### Activity
The answer must be the complete listing, copied exactly.

### Data listing
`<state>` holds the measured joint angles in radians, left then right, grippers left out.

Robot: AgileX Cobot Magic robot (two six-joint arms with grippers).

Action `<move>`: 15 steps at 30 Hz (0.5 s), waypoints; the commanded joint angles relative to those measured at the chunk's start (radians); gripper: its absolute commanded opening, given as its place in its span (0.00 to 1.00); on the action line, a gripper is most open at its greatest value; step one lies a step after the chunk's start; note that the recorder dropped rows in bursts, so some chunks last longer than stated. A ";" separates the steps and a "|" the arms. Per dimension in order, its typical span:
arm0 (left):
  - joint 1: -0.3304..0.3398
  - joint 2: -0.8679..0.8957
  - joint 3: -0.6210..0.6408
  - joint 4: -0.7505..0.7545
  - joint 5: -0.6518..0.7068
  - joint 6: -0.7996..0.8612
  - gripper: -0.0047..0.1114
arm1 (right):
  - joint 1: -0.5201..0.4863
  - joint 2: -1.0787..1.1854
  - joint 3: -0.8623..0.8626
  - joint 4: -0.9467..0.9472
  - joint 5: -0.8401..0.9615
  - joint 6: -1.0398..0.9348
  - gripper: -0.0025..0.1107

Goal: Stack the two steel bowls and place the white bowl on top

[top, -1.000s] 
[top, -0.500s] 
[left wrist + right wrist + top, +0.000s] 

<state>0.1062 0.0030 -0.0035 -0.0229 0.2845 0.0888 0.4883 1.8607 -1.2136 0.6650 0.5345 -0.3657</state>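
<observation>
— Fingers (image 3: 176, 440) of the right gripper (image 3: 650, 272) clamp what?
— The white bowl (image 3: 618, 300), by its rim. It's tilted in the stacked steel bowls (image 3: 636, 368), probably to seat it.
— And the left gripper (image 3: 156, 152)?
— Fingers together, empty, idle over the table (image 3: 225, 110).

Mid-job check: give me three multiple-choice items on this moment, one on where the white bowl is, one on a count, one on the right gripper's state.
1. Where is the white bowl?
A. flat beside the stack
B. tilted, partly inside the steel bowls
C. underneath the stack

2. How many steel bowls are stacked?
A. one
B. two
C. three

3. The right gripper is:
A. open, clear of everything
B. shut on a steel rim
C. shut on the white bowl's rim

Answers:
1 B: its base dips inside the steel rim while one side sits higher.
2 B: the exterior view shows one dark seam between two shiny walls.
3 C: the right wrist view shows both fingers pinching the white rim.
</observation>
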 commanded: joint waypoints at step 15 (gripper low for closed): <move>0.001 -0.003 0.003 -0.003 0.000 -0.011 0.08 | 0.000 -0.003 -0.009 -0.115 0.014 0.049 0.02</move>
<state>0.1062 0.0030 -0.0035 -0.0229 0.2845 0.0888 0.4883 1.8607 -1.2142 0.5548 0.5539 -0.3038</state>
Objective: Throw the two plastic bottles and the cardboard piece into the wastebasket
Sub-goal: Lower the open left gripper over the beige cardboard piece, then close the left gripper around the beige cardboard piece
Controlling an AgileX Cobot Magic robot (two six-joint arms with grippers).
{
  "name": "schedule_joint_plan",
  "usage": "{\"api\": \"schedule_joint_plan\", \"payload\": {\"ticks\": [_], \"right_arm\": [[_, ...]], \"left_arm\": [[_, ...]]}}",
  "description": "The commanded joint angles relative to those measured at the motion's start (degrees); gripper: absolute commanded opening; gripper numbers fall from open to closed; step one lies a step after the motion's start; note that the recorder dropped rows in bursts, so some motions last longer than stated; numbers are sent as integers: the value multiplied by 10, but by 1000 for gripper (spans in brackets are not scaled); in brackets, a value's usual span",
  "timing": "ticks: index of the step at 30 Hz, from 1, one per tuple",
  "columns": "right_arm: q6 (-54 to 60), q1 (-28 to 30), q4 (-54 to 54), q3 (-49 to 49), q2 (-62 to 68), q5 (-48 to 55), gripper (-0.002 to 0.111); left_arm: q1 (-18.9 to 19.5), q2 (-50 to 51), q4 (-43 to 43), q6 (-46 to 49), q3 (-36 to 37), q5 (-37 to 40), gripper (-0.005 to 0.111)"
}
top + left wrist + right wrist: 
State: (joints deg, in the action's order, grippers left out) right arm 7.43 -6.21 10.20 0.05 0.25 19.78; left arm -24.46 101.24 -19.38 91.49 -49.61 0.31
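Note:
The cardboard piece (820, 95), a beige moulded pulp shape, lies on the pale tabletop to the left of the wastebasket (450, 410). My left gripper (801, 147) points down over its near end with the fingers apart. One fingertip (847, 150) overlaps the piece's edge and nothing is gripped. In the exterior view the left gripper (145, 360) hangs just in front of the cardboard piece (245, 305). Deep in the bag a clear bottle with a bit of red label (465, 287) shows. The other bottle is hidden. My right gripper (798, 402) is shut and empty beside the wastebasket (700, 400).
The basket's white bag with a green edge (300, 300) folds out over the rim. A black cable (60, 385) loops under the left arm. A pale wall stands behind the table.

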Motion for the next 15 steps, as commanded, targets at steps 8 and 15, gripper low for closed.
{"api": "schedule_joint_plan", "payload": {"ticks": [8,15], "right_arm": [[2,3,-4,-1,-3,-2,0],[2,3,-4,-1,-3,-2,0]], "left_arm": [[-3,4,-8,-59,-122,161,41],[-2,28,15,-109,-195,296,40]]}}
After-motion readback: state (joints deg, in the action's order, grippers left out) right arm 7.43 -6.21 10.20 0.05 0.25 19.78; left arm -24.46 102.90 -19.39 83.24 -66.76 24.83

### Result for this task
`<state>` holds the measured joint angles in radians, left then right, grippers left out.

Robot: AgileX Cobot Magic robot (two six-joint arms with grippers).

Action `<move>`: 15 steps at 30 Hz (0.5 s), waypoints; the commanded joint angles relative to those measured at the chunk's start (radians); gripper: its absolute commanded opening, given as its place in its span (0.00 to 1.00); on the action line, a gripper is most open at its greatest value; step one lies a step after the chunk's start; note that the recorder dropped rows in bursts, so some chunks last longer than stated. A ";" separates the steps and a "|" the arms. Per dimension in order, its typical span:
arm0 (left):
  - joint 1: -0.3304..0.3398
  - joint 2: -0.8679..0.8957
  - joint 3: -0.6210..0.6408
  - joint 4: -0.7505..0.7545
  - joint 5: -0.6518..0.7068
  - joint 6: -0.7996..0.8612
  - gripper: -0.0047..0.1114
arm1 (right):
  - joint 1: -0.5201..0.4863
  - joint 2: -1.0787..1.1854
  - joint 3: -0.8623..0.8626
  - joint 4: -0.9467..0.9472
  - joint 5: -0.8401..0.9615
  - joint 6: -1.0398..0.9348
  - gripper: -0.0025..0.1107

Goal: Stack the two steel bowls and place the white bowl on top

[top, -1.000s] 
[top, -0.500s] 
[left wrist + right wrist + top, +0.000s] 

<state>0.1062 0.0030 -0.0035 -0.0229 0.2845 0.0888 0.4883 1.8607 -1.2136 0.6650 0.5345 -0.3657</state>
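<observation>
— Fingers (image 3: 176, 440) of the right gripper (image 3: 650, 272) clamp what?
— The white bowl (image 3: 618, 300), by its rim. It's tilted in the stacked steel bowls (image 3: 636, 368), probably to seat it.
— And the left gripper (image 3: 156, 152)?
— Fingers together, empty, idle over the table (image 3: 225, 110).

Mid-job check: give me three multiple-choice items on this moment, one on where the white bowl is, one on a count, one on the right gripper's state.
1. Where is the white bowl?
A. flat beside the stack
B. tilted, partly inside the steel bowls
C. underneath the stack

2. How many steel bowls are stacked?
A. one
B. two
C. three

3. The right gripper is:
A. open, clear of everything
B. shut on a steel rim
C. shut on the white bowl's rim

Answers:
1 B: its base dips inside the steel rim while one side sits higher.
2 B: the exterior view shows one dark seam between two shiny walls.
3 C: the right wrist view shows both fingers pinching the white rim.
</observation>
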 commanded: joint waypoints at step 15 (gripper low for closed): <move>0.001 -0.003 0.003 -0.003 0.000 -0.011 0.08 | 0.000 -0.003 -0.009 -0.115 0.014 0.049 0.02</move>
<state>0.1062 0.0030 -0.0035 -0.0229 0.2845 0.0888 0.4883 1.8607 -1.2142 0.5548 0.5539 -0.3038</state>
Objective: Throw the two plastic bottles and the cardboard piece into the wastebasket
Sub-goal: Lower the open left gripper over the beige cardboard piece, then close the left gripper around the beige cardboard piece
Controlling an AgileX Cobot Magic robot (two six-joint arms with grippers).
{
  "name": "schedule_joint_plan",
  "usage": "{\"api\": \"schedule_joint_plan\", \"payload\": {\"ticks\": [_], \"right_arm\": [[_, ...]], \"left_arm\": [[_, ...]]}}",
  "description": "The commanded joint angles relative to those measured at the motion's start (degrees); gripper: absolute commanded opening; gripper numbers fall from open to closed; step one lies a step after the motion's start; note that the recorder dropped rows in bursts, so some motions last longer than stated; numbers are sent as integers: the value multiplied by 10, but by 1000 for gripper (spans in brackets are not scaled); in brackets, a value's usual span",
  "timing": "ticks: index of the step at 30 Hz, from 1, one per tuple",
  "columns": "right_arm: q6 (-54 to 60), q1 (-28 to 30), q4 (-54 to 54), q3 (-49 to 49), q2 (-62 to 68), q5 (-48 to 55), gripper (-0.002 to 0.111); left_arm: q1 (-18.9 to 19.5), q2 (-50 to 51), q4 (-43 to 43), q6 (-46 to 49), q3 (-36 to 37), q5 (-37 to 40), gripper (-0.005 to 0.111)"
}
top + left wrist + right wrist: 
State: (joints deg, in the action's order, grippers left out) right arm 7.43 -6.21 10.20 0.05 0.25 19.78; left arm -24.46 101.24 -19.38 91.49 -49.61 0.31
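Note:
The cardboard piece (820, 95), a beige moulded pulp shape, lies on the pale tabletop to the left of the wastebasket (450, 410). My left gripper (801, 147) points down over its near end with the fingers apart. One fingertip (847, 150) overlaps the piece's edge and nothing is gripped. In the exterior view the left gripper (145, 360) hangs just in front of the cardboard piece (245, 305). Deep in the bag a clear bottle with a bit of red label (465, 287) shows. The other bottle is hidden. My right gripper (798, 402) is shut and empty beside the wastebasket (700, 400).
The basket's white bag with a green edge (300, 300) folds out over the rim. A black cable (60, 385) loops under the left arm. A pale wall stands behind the table.
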
Motion for the next 15 steps, as commanded, targets at steps 8 and 15, gripper low for closed.
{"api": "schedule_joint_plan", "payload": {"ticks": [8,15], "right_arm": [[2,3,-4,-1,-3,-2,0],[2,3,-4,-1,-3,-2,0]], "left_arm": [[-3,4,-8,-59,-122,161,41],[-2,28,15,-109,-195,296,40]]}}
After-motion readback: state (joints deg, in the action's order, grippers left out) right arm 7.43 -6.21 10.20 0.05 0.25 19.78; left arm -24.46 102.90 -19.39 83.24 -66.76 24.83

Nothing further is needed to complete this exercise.